You got the idea that you have some “clearer picture” because you play both Factions and I dont… That is just another incorrect statement from you, as I do play both Factions.
It is always humorous when a poster such as yourself insists his use of the language is more accurate than the language used in lore… while using words like “cuz”.
Woe to anyone who takes your ignorant language lessons seriously.
I disagree with you. You call it “deluded”- fine. The nonsense you are spewing does not mean much to me, when it is proven incorrect.
You claimed I disagree because I did not play Alliance. I showed you that you were incorrect - I do in fact play both Factions.
We come to different conclusions with the same story. I can only guess that you are prone to making incorrect assumptions based on your bias. You assumed I only played Horde because I disagree with you. That was wrong.
Maybe your propensity to be wrong has something to do with why I disagree.
I wouldn’t bother. Cursewords just likes villains and sympathizes with them. There’s not much to delve into that. Also using a lot of passive aggressive insults.
For all intents and purposes a private reprimand that’s not officially recorded, is a non-existent reprimand as far as the world outside that little office was concerned. So when Sylvannas says to Saurfang that Greymane was not reprimanded, she is PERFECTLY CORRECT in saying so.
And the reasons she did so have been discussed. Either way she fulfilled the mission that Garrosh had given her…removed Gilneas as an Alliance beachhold on the nortthern part of the East Continent.
I missed this before. I think his comments before indicate he would have.
Odynyells: Throughout your trials, you have demonstrated strength, skill, and intellect-traits shared by the greatest of our vrykul kings. Now… you will face them in combat. Emerge victorious, and you may yet claim your prize!
Odyn yells: To the victor go the spoils… The Aegis of Aggramar is yours for the taking. God-King Skovald yells: No! I, too, have proved my worth, Odyn. I am God-King Skovald! These mortals dare not challenge my claim to the aegis! Odyn yells: The vanquishers have already taken possession of it, Skovald, as was their right. Your protest comes too late. God-King Skovald yells: If these false champions will not yield the aegis by choice… then they will surrender it in death!
Denoting ‘to the victor goes the spoils’ and ‘as was their right’ in regards to our possession. Who won the situation got it. Per the text you put, it still only denotes to me he would have been unhappy about it.
She doesn’t say it…the best delivered messages are those that say themselves. as in the passage from “A Good War” below.
“The boy in Stormwind will not start a war tomorrow,” Saurfang said.
Her eyebrows lowered. “With Genn Greymane in his ear? We will see.”
That was a concern, Saurfang had to concede. In the thick of the fighting against the Burning Legion, Greymane had launched a mission to kill Sylvanas. It had gotten some of Stormwind’s few remaining airships destroyed.

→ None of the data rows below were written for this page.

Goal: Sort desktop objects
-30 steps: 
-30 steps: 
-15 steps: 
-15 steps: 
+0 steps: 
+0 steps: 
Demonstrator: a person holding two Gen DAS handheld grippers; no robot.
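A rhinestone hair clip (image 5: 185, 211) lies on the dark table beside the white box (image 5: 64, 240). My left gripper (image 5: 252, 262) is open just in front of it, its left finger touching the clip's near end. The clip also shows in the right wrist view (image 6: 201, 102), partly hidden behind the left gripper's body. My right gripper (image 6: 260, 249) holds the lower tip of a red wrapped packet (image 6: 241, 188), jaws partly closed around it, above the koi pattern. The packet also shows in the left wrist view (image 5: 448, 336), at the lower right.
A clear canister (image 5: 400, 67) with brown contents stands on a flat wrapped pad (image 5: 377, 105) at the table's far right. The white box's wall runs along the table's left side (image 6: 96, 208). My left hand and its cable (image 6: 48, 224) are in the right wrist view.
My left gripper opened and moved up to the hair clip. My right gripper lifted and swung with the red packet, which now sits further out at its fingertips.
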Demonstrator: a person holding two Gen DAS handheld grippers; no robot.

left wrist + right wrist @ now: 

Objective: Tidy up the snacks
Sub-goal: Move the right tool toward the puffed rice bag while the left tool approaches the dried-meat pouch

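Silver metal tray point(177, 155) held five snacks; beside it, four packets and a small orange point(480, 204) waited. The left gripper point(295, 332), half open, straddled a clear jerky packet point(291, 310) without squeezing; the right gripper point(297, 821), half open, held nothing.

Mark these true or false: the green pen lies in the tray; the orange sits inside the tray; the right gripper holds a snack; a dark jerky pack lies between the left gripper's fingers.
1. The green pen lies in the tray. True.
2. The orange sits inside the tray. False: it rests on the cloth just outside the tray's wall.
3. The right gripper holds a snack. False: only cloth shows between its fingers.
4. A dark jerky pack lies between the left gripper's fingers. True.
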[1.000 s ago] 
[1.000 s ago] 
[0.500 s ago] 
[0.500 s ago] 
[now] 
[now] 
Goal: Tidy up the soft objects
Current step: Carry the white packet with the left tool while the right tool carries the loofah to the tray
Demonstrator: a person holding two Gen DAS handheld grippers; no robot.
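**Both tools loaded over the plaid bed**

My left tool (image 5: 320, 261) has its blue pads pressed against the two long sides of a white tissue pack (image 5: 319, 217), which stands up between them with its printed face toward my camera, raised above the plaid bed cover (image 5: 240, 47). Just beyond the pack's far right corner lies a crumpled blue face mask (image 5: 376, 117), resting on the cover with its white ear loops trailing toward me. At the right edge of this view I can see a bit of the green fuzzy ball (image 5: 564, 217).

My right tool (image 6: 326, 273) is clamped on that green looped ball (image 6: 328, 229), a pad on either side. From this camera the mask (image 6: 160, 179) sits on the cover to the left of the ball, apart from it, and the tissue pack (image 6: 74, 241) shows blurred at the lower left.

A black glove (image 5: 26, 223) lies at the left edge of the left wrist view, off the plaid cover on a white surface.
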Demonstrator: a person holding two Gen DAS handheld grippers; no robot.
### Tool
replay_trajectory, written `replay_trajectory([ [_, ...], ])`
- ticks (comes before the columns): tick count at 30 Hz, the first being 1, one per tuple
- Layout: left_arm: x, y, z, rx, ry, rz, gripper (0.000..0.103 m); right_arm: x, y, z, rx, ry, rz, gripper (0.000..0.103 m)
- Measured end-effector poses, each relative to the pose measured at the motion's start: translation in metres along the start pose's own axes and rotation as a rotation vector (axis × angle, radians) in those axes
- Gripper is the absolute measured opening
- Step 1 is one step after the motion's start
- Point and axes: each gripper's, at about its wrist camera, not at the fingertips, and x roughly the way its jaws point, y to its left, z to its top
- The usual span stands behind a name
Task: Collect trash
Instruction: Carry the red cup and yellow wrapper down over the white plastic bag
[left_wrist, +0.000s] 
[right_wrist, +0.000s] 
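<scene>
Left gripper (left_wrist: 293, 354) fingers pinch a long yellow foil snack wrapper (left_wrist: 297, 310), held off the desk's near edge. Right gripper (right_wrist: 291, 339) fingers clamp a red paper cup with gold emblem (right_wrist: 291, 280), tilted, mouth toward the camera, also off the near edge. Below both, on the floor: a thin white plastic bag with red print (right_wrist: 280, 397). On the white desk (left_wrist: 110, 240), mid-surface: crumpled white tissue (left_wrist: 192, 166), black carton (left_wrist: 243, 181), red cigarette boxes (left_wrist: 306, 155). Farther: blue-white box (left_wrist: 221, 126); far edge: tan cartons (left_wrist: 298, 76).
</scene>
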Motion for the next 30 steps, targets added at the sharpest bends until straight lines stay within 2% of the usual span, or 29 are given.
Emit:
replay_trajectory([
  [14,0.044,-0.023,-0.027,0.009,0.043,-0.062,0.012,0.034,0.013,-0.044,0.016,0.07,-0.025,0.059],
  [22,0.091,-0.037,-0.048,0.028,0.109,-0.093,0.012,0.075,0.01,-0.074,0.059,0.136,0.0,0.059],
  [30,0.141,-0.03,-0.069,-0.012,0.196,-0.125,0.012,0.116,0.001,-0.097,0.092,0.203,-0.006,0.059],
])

There were whispers that Greymane had ordered the attack without Anduin’s permission, but as far as Saurfang knew, Greymane had not been punished. The implications of that were troubling, and every possible explanation led to same conclusion: the old worgen would always drive the Alliance toward war
You’re missing the point here because you’re insisting about being a literalist. Her conversation brought the inescapable facts in Saurfang’s mind. The brilliance of Sylvanna’s argument is that she didn’t yell or browbeat or argue Saurfang into supporting her war, she laid down the road of thought to a path where he could not choose otherwise by telling the observable truth in every sentence she laid down. The best liars in the buisness are those who use only the truth.
No … she didn’t say it… She got Saurfang to say it in his own mind.
Partly because I wanted to make sure I didn’t miss some part of the story. Partly because your entire post was about how Sylvanas was PERFECTLY CORRECT when it wasn’t even something that happened. That isn’t pedantry.
While it is certainly a moment where neither of these characters were acting for the greater good of their factions, Genn is undoubtedly the one who began the hostilities and ended up doing something for the greater good after the fact. The horde and alliance were low on resources and the loss of one of the last airships along with multiple forsaken ships for a personal vendetta that could have started a war then and there was unacceptable.
Slyvanas used this event to convince the more moderate elements within the horde that a first strike was needed. The reasoning was if anduin can’t control the more hostile elements within the alliance than a war is unavoidable, and if that’s the case then it would be best to start the war on our terms. It was a political power play that Genn basically handed to slyvanas so if anything not only was Genn acting on revenge but he’s partly responsible for causing this whole mess
How about no??? Falsely accusing someone of treachery because you lack of information and have your spy being infiltrate ins’t a good reason. Sylvanas may have saved the world form the legion by calling a retreat and not letting the horde and later the alliance force being destroy by the legion trap ( trap that happen because of the alliance spy being infiltrated).
Also Glenn make it clear that he wont wait for reason to attack Sylvanas and did not wait by attacking her as soon as she arrive in Stormheim.
That part that bothered me the most is that it feels more glaringly nonsensical than most things. Lordaeron has a northern coast where they could have built a port. Stromgarde was (supposedly) known for having a good port, could have much more easily taken that. Quel’thalas already (far as I can tell) has a port. Gilneas seems like such a poor choice for that.
If the idea was ‘we want to take out human resistance’, sure. But just a port? There was a plethora of better/easier options.
Well, Edge of Night sort of reveals that Garrosh’s motives weren’t so cut and dry as him just wanting a stronger presence on EK. Rather, while that would have been nice, it seems as though a good portion of his intent was to use the Forsaken as a rabid distraction (and throw them into a meatgrinder) to take the Alliance’s focus away from Kalimdor; and weaken their potential support to the NEs. Garrosh always considered Sylvanas a threat … one to weaken or remove.
Northern Barrens questing already revealed that the EK Alliance has one hell of a time trying to actually back up the Kaldorei (if they are put under pressure). Part of the reason Taraujo even occurred was due to the Alliance’s desperate attempts to open up a second front and supply route to the NE territories to take pressure off their primary Kalimdor allies. So Garrosh shifting the EK Alliance races focus North (even if only a little bit) instead of West would have been advantageous on his attempts at a Horde only Kalimdor.